PROMPT: Could you copy each line of the listing below that has the word "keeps"?

=-=-=-=-=

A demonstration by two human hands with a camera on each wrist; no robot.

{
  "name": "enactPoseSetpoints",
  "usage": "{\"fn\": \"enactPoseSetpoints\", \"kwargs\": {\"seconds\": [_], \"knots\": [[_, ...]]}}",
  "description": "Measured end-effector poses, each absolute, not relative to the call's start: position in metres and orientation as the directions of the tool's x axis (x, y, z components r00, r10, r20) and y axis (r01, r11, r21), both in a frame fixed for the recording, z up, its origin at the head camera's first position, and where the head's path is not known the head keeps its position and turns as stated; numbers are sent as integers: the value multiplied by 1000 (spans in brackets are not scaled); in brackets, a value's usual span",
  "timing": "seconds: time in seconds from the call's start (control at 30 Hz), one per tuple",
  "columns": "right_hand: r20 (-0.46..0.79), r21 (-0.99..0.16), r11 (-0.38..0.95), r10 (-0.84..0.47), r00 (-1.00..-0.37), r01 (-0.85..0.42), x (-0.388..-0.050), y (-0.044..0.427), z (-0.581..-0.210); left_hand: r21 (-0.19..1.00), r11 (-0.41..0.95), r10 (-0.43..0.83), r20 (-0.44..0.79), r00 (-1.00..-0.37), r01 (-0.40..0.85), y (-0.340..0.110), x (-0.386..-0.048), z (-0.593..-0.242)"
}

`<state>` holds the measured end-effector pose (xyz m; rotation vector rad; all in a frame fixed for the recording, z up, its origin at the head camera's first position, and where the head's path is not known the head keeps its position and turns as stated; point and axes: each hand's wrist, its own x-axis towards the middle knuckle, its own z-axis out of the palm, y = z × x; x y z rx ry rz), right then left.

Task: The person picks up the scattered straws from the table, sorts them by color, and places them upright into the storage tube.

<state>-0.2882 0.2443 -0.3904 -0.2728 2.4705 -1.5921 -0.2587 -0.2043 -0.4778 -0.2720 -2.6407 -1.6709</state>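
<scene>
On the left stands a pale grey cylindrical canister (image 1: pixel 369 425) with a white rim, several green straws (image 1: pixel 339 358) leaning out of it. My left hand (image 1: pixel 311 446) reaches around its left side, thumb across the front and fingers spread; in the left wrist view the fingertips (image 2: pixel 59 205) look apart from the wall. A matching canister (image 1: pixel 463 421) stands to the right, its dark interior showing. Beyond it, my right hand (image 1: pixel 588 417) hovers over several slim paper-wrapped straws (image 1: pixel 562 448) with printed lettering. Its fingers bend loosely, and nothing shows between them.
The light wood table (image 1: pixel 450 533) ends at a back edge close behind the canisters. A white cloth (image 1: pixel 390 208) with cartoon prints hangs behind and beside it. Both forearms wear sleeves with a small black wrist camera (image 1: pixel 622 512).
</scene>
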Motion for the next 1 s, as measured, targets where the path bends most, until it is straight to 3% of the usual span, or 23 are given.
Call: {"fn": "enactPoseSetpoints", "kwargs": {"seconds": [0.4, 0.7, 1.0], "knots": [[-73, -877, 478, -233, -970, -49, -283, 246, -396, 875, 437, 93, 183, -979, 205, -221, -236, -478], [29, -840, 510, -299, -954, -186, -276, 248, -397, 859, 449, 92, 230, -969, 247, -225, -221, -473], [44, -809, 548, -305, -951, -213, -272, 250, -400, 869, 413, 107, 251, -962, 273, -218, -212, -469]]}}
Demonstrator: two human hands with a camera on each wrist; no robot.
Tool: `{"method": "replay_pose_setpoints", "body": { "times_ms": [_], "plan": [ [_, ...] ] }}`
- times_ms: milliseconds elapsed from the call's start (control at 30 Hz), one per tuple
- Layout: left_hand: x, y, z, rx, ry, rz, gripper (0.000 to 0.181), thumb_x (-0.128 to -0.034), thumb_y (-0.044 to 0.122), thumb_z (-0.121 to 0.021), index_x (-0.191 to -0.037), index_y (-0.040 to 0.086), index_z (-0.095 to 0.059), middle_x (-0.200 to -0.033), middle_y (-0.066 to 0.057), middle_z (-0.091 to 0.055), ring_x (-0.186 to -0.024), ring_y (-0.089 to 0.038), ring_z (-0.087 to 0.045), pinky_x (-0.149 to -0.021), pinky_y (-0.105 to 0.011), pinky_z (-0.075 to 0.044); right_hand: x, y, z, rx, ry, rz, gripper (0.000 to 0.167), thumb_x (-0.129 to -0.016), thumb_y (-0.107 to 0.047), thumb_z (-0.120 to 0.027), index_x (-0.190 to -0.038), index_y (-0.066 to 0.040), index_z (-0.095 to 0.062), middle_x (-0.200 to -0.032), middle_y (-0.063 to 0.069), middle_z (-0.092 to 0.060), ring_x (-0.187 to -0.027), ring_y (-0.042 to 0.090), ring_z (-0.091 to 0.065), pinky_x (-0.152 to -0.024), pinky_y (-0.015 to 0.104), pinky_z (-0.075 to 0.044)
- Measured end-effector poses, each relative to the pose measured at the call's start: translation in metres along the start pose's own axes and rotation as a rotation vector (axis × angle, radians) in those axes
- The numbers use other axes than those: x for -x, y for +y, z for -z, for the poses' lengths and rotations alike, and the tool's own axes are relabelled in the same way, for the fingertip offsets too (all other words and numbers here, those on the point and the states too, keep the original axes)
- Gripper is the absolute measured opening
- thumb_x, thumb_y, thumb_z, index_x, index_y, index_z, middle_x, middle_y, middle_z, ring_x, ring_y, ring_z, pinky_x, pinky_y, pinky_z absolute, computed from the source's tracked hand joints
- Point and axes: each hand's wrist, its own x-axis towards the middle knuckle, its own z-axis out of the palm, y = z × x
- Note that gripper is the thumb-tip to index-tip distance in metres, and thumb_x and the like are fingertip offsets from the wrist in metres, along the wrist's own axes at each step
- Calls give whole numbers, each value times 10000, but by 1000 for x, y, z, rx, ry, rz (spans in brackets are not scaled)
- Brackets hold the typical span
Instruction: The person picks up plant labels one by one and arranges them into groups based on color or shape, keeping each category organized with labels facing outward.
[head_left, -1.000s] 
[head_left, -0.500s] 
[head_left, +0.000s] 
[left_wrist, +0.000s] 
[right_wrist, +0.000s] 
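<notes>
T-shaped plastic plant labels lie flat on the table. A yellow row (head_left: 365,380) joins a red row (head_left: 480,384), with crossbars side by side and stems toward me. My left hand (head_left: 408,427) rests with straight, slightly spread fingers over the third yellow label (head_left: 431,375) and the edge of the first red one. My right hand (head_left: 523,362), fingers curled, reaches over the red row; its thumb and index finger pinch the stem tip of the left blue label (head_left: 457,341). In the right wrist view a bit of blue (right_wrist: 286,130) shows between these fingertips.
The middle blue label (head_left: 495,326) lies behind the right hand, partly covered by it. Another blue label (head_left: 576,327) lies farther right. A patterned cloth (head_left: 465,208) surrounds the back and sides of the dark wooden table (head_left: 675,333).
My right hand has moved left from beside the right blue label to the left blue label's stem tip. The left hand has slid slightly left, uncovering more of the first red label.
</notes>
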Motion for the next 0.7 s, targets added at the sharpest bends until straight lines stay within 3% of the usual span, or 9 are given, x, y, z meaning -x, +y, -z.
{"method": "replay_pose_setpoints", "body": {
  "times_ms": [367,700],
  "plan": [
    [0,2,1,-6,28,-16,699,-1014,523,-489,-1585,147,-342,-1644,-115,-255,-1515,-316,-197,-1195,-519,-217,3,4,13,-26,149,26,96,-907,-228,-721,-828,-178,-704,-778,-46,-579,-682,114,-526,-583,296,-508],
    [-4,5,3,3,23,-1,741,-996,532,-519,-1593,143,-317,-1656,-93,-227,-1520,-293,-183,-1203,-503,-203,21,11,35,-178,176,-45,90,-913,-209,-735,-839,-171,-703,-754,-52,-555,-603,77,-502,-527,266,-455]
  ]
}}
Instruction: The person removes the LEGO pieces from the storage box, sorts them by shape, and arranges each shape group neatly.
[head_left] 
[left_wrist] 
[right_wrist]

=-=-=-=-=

ANSWER TO THE PROBLEM:
  "description": "Measured end-effector poses, each absolute, not relative to the call's start: position in metres and orientation as the directions of the tool's x axis (x, y, z components r00, r10, r20) and y axis (r01, r11, r21), both in a frame fixed for the recording, z up, its origin at the head camera's first position, and where the head's path is not known the head keeps its position and turns as stated; numbers are sent as integers: the value multiplied by 1000 (spans in brackets are not scaled); in brackets, a value's usual span",
`<state>` holds the measured end-effector pose (xyz m; rotation vector rad; all in a frame fixed for the recording, z up, its origin at the head camera's first position, and where the head's path is not known the head keeps its position and turns as stated; point and axes: each hand's wrist, its own x-axis towards the middle knuckle, its own z-axis out of the palm, y = z × x; x y z rx ry rz), right then left.

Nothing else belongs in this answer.